You can be playing the most optimal poker of your career, yet still be hurt or angry about losing a big pot to a bad beat. The combative sporting nature of any game is often founded on the assumption that if you are the top player, and if you play a impeccable match you are guaranteed a win. A lot of us think of ourselves as the optimal player at the table, and we surely feel superior to the sucker that called your all-in bet with one card to go and hit his 4 outer, but all of that is in reality based on a false premise.
Poker is not a competition in the conforming way and you are not always repaid for good strategy. In fact, you can have a streak of tournament or cash game sessions where you would be challenged to find a single fault on your part, and still be at a loss.
True, bad beats are part of the game and we mostly know this, but the trick with this, is to turn a bad beat experience around and make it economic for you long-term.
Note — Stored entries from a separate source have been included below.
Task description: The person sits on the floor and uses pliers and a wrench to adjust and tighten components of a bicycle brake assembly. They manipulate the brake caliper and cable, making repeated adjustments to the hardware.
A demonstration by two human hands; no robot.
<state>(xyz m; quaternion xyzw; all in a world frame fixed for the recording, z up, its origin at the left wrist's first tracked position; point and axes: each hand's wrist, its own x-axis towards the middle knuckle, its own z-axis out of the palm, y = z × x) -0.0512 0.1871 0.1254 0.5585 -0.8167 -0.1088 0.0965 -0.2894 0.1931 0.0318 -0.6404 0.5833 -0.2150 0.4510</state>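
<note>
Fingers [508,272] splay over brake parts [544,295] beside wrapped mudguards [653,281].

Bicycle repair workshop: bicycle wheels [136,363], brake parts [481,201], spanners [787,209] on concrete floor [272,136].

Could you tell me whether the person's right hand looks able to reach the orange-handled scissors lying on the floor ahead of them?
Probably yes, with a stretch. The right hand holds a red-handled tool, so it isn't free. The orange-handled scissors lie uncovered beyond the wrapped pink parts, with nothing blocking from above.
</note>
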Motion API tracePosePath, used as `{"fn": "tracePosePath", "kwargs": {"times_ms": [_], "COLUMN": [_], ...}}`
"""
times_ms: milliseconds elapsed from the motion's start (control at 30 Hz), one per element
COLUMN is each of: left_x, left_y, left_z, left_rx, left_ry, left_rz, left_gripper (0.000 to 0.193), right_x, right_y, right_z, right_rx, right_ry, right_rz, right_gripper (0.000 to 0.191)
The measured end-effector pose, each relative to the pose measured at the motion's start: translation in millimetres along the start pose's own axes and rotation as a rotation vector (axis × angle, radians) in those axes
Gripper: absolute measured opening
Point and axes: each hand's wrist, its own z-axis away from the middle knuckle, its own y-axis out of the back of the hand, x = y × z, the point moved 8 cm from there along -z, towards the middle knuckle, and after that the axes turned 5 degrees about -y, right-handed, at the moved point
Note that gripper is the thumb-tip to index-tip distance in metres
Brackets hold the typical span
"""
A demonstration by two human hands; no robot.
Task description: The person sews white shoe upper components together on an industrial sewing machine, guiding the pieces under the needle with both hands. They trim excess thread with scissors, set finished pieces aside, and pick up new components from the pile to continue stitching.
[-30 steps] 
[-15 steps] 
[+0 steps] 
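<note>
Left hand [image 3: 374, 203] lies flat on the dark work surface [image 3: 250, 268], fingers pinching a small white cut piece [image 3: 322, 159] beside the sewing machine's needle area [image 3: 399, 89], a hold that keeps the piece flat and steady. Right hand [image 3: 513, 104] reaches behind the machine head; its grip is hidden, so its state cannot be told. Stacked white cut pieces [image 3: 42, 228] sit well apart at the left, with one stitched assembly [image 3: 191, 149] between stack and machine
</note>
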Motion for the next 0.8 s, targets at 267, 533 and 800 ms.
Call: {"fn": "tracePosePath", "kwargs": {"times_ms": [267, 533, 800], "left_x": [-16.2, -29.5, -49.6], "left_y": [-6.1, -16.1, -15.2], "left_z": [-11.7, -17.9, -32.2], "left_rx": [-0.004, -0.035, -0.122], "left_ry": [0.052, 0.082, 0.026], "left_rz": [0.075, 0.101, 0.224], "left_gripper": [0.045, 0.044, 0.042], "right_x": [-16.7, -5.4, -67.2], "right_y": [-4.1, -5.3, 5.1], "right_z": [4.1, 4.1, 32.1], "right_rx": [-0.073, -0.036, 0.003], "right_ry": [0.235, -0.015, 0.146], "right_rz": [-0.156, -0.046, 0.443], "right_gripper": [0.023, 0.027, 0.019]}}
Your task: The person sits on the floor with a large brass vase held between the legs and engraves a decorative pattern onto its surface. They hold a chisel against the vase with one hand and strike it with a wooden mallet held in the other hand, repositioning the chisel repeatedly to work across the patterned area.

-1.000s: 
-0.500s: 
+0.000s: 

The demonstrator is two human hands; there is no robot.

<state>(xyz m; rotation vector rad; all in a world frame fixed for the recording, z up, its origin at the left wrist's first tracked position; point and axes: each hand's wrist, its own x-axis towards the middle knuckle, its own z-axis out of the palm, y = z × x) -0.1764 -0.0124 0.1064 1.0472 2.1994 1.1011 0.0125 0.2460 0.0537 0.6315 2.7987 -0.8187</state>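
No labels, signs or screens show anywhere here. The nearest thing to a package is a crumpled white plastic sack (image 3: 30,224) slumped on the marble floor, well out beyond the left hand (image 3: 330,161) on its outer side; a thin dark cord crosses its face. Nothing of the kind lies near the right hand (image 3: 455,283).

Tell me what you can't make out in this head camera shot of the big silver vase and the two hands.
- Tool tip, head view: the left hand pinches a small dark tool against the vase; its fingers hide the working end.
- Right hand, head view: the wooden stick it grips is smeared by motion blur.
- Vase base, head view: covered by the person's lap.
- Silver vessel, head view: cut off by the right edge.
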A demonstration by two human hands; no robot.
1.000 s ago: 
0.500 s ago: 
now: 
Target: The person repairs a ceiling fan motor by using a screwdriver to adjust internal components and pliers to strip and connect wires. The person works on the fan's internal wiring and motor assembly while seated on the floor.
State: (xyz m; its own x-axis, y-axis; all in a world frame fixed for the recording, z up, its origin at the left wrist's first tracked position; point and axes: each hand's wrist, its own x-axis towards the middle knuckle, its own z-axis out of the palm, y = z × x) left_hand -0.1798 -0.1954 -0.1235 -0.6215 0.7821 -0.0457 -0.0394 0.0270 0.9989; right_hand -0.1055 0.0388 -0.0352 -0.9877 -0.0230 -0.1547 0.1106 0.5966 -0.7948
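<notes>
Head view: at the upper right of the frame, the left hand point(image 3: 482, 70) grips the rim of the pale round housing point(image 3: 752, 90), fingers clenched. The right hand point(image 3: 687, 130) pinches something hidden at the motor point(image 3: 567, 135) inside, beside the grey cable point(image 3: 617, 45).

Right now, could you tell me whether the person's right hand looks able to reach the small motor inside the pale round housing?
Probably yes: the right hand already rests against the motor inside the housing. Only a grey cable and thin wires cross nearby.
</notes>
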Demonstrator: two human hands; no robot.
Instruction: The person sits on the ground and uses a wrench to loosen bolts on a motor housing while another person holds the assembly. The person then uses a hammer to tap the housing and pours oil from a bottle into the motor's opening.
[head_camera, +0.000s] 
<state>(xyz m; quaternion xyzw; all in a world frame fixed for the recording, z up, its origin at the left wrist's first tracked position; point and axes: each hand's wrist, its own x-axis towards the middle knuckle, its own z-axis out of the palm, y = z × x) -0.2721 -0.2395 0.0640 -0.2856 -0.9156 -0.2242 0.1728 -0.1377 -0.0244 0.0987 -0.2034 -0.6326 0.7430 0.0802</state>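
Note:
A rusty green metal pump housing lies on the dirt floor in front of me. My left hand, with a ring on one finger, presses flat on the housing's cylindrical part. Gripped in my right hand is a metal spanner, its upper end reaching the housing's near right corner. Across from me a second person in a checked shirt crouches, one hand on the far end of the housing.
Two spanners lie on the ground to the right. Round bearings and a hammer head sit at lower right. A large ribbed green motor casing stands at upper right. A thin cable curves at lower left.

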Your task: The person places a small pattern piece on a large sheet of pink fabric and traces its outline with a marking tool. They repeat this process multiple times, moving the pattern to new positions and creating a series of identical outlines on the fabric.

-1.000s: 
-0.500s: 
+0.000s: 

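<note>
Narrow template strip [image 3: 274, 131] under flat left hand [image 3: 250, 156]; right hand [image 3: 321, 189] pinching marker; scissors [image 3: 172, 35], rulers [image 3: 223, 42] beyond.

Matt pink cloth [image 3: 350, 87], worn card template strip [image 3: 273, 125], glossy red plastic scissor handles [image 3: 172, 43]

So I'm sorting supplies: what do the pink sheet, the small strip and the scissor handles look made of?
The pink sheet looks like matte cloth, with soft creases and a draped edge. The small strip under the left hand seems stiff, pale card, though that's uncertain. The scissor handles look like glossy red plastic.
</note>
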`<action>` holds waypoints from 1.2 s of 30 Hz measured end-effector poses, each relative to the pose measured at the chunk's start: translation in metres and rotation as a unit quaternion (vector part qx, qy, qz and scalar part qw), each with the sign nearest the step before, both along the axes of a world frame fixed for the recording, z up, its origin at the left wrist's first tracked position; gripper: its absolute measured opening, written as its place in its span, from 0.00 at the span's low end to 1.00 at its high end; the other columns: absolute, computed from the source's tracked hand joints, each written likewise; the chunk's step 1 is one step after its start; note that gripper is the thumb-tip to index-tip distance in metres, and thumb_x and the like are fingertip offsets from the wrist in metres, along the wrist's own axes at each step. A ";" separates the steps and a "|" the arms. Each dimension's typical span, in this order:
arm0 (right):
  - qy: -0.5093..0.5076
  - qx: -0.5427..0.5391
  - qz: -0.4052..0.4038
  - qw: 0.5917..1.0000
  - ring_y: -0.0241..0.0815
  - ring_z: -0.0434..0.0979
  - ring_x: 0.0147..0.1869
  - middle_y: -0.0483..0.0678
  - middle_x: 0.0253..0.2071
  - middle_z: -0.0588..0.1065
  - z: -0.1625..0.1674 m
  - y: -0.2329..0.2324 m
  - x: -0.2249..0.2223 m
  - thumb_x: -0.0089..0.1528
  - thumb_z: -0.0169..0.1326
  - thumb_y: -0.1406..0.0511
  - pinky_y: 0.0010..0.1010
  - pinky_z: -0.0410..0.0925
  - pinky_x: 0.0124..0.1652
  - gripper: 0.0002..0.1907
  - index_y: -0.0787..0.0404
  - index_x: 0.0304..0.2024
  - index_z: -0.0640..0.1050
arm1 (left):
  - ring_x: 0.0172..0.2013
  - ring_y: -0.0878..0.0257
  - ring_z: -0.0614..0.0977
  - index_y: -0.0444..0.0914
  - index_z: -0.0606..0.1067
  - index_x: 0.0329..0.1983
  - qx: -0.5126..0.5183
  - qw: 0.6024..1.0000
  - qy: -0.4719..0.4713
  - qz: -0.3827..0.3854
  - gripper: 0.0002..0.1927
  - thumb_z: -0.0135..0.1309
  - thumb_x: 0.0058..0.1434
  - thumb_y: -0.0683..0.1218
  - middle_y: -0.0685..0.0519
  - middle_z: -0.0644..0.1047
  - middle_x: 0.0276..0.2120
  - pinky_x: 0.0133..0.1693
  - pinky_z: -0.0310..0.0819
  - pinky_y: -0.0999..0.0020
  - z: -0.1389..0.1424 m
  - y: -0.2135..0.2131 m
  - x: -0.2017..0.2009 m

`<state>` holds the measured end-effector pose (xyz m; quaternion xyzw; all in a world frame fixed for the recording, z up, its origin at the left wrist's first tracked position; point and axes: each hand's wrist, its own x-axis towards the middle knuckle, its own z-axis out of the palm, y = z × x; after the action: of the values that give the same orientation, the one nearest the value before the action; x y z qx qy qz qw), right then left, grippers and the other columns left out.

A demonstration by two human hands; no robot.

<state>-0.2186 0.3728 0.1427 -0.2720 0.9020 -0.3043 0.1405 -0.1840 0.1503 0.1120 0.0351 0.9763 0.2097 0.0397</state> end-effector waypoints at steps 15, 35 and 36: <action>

In reality, most players take a long time to truly understand bad beats. Of course bad beats hurt everybody, even knowledgeable players, but if you look at bad beats from a mathematical view, you also must admit them as indifferent to your profitable strategy.
What this means is that good players, will literally laugh off a bad beat because they know they made a moneymaking play regardless, and the winner of the pot committed a negative EV play. They also figure that if opponents did not make negative EV plays, then this profitable game of poker would not survive. They realize that they want players at the table who make mistakes and suck out to win a pot.
Frequently, I am in poker tourneys and look at weak players who just raked in a huge pot and think to myself, “well I am glad that guy has a stack”. You too should want weak players to have money or stacks at the table.
Good players that really understand the bad beat dilemma have an inherent numbness towards the last result of a hand, and are more engaged in how their opponents actually played the hand, and what was the thinking behind their strategy – if they had one. Profitable players carefully observe events of the situation, and their opponents, and merely wait for an opportunity to win their money back and more.
A Real Bad Beat Story
Wanna hear a real bad beat story? It was 2025 at the World Series Of Poker $10,000 buy-in main event. The very first hand of the tournament, Oliver Hudson flopped a MONSTER hand and it probably took all the will power in the world not to grin like a Cheshire cat! The problem was, Sammy Farha flopped an even bigger monster, and beat him all-in! For a video of the hand, and a look at Hudsons face when the hole cards are flipped face up, click here: Real Bad Beat at the WSOP
So here’s the thing – Hudson just sat down at the table, with ten grand of his own money, and got knocked right out of the tournament within seconds even though he thought he had the best had by far… and he was still smiling – now that’s a great bad beat attitude!